▶ [Exercise details]
Return each line of the data that follows exactly as it reads.
------
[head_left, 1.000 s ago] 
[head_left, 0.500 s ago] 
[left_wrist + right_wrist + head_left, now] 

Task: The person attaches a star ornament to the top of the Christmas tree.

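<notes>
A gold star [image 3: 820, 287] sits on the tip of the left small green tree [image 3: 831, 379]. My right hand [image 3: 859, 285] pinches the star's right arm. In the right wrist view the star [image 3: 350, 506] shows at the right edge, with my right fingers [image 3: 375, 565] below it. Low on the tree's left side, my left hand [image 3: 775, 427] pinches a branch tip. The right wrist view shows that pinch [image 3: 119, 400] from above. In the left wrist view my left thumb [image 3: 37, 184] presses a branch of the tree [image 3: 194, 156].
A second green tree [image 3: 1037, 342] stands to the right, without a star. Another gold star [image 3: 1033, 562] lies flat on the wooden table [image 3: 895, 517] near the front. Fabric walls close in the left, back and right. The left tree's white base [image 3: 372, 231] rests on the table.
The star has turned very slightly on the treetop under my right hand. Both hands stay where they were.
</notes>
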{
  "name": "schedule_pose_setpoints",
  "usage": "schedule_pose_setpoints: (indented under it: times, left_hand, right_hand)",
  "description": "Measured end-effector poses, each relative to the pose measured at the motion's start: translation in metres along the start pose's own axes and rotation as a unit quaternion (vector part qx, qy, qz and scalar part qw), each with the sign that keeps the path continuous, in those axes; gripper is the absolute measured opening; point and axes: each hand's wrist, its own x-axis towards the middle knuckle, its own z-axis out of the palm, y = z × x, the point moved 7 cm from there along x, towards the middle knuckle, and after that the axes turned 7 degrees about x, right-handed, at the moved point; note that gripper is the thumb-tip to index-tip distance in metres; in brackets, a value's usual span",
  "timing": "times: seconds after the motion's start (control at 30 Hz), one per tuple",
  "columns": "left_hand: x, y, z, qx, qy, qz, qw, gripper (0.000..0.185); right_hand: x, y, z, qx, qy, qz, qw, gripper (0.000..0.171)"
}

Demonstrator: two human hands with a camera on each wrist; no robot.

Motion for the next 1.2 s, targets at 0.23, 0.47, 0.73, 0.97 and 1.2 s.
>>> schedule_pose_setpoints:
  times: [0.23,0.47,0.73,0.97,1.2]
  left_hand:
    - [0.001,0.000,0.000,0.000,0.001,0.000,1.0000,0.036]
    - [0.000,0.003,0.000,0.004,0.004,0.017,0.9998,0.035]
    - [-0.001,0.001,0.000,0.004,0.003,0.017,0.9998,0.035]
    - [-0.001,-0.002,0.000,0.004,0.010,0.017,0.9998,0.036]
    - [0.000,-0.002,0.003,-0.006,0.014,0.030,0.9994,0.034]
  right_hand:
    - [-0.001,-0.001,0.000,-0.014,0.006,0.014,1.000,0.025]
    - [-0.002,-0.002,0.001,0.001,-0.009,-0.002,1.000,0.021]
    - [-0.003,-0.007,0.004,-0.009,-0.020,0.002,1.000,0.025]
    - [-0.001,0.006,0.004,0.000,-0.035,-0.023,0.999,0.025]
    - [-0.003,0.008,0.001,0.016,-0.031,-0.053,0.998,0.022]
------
▶ [Written solution]
[head_left, 1.000 s ago] 
[head_left, 0.500 s ago] 
[left_wrist + right_wrist + head_left, now] 

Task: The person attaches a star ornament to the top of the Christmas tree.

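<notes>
A gold star [image 3: 820, 287] sits on the tip of the left small green tree [image 3: 831, 379]. My right hand [image 3: 859, 285] pinches the star's right arm. In the right wrist view the star [image 3: 350, 506] shows at the right edge, with my right fingers [image 3: 375, 565] below it. Low on the tree's left side, my left hand [image 3: 775, 427] pinches a branch tip. The right wrist view shows that pinch [image 3: 119, 400] from above. In the left wrist view my left thumb [image 3: 37, 184] presses a branch of the tree [image 3: 194, 156].
A second green tree [image 3: 1037, 342] stands to the right, without a star. Another gold star [image 3: 1033, 562] lies flat on the wooden table [image 3: 895, 517] near the front. Fabric walls close in the left, back and right. The left tree's white base [image 3: 372, 231] rests on the table.
The star has turned very slightly on the treetop under my right hand. Both hands stay where they were.
</notes>
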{
  "name": "schedule_pose_setpoints",
  "usage": "schedule_pose_setpoints: (indented under it: times, left_hand, right_hand)",
  "description": "Measured end-effector poses, each relative to the pose measured at the motion's start: translation in metres along the start pose's own axes and rotation as a unit quaternion (vector part qx, qy, qz and scalar part qw), each with the sign that keeps the path continuous, in those axes; gripper is the absolute measured opening; point and axes: each hand's wrist, its own x-axis towards the middle knuckle, its own z-axis out of the palm, y = z × x, the point moved 7 cm from there along x, towards the middle knuckle, and after that the axes turned 7 degrees about x, right-handed, at the moved point; note that gripper is the thumb-tip to index-tip distance in metres; in brackets, a value's usual span",
  "timing": "times: seconds after the motion's start (control at 30 Hz), one per tuple",
  "columns": "left_hand: x, y, z, qx, qy, qz, qw, gripper (0.000..0.185); right_hand: x, y, z, qx, qy, qz, qw, gripper (0.000..0.171)"
}

Demonstrator: two human hands with a camera on each wrist; no robot.

Motion for the next 1.2 s, targets at 0.23, 0.47, 0.73, 0.97 and 1.2 s.
>>> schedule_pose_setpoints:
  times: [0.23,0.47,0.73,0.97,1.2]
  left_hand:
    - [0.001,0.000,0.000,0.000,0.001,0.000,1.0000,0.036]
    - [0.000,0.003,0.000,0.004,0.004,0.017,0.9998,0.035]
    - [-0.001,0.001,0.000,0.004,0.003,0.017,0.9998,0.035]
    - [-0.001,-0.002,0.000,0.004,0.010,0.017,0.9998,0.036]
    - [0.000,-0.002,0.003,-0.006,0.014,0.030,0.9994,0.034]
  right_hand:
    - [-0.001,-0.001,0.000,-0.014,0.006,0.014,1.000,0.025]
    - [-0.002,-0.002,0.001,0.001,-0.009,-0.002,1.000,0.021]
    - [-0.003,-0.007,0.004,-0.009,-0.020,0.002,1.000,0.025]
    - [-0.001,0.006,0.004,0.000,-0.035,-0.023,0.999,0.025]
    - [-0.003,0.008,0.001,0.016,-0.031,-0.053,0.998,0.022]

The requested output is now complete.